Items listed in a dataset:
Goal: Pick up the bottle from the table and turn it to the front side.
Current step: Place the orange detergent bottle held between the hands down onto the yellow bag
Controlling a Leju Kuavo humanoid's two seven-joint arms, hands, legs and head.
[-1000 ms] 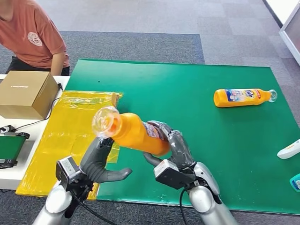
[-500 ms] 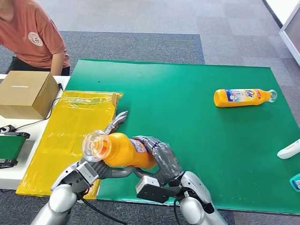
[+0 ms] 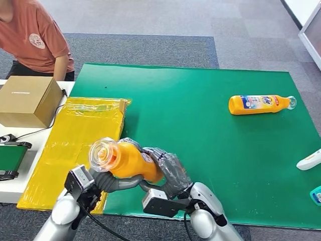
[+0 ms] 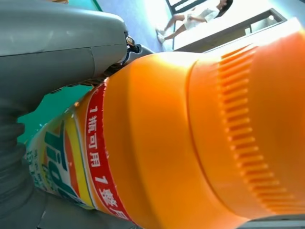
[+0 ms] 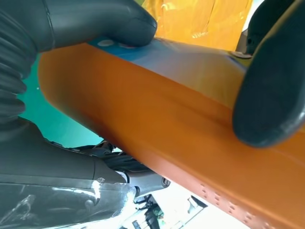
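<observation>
An orange bottle (image 3: 133, 160) with a clear cap (image 3: 102, 154) is held off the green mat (image 3: 212, 145) near its front left corner, cap towards me. My right hand (image 3: 171, 171) grips its base end. My left hand (image 3: 112, 179) wraps the neck end, fingers over the top and thumb beneath. In the left wrist view the bottle (image 4: 187, 133) shows a red and yellow label (image 4: 72, 164) beside my thumb (image 4: 54, 43). In the right wrist view the bottle (image 5: 162, 138) lies between my thumb (image 5: 93, 19) and a fingertip (image 5: 273, 95). A second orange bottle (image 3: 260, 104) lies on its side at the mat's far right.
A yellow plastic sheet (image 3: 71, 135) lies left of the mat. A cardboard box (image 3: 28, 100) stands on the white table (image 3: 11, 186) at left, with a seated person (image 3: 34, 40) behind it. A white object (image 3: 308, 160) and a teal object (image 3: 316, 195) sit at the right edge.
The bottle and my right hand moved left and nearer to me. My left hand spread its fingers beside the bottle, then closed them around the neck end.
</observation>
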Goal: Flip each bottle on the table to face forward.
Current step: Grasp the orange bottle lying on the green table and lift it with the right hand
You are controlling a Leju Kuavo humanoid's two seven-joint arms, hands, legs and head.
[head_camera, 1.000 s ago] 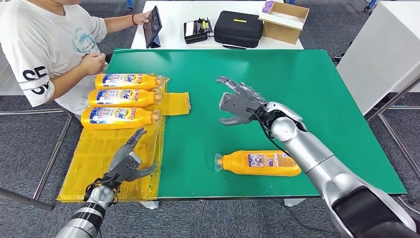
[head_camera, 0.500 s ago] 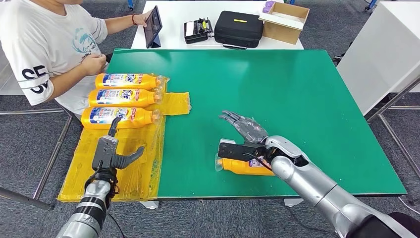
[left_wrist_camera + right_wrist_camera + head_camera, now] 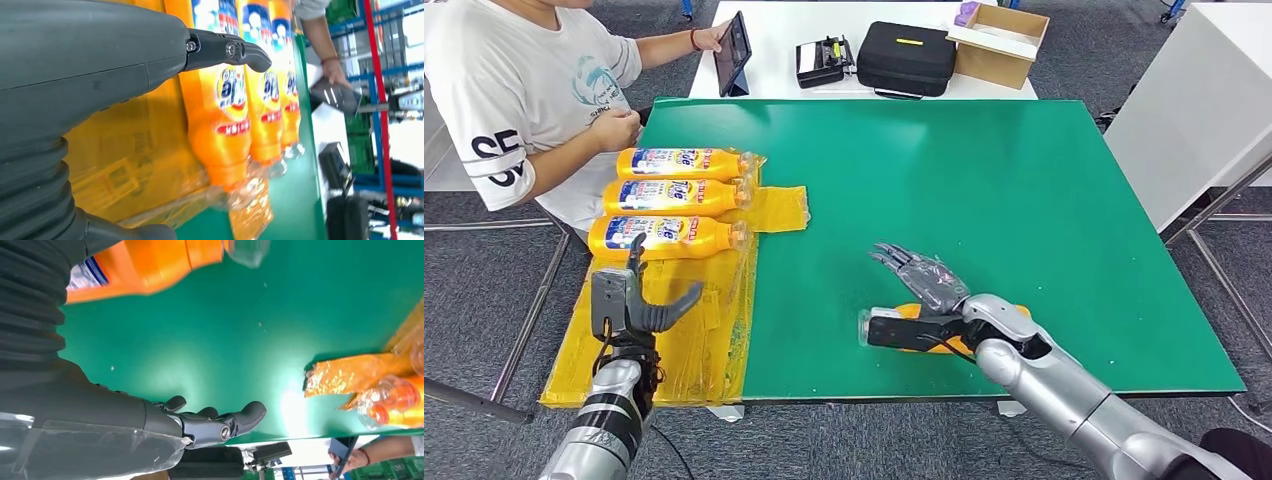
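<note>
Now settling onto the lone orange bottle [image 3: 984, 325] at the green table's [image 3: 1024, 180] six o'clock edge, right hand [image 3: 919, 305] spread wide, gripping nothing yet, readying the flip; left hand [image 3: 629, 300] rising open toward nine o'clock's three bottles [image 3: 669, 195].

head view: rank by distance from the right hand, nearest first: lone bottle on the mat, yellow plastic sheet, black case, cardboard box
1. lone bottle, lying under the right hand near the mat's front edge.
2. yellow plastic sheet, across the mat at its left edge.
3. black case, on the white table behind the mat.
4. cardboard box, beside the case on its right, slightly farther.
</note>
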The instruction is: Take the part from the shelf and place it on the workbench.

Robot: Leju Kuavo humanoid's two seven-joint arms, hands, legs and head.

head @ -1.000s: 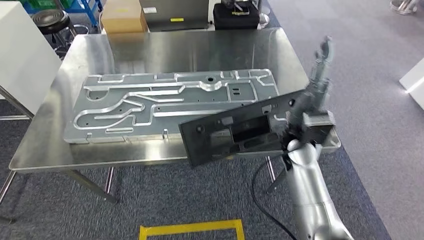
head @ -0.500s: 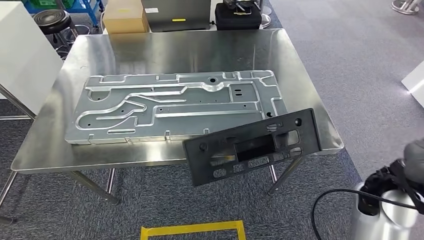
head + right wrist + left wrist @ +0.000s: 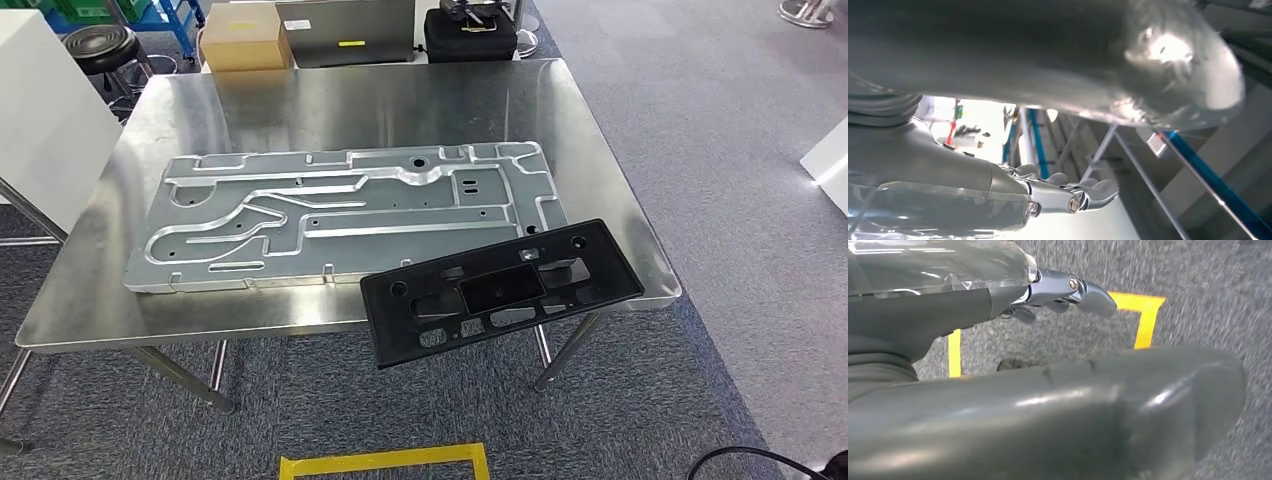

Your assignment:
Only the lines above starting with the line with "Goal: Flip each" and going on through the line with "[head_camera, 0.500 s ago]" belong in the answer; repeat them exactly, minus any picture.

Solution:
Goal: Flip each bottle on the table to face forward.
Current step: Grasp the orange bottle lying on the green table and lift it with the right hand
You are controlling a Leju Kuavo humanoid's two seven-joint arms, hands, legs and head.
[head_camera, 1.000 s ago] 
[head_camera, 0.500 s ago] 

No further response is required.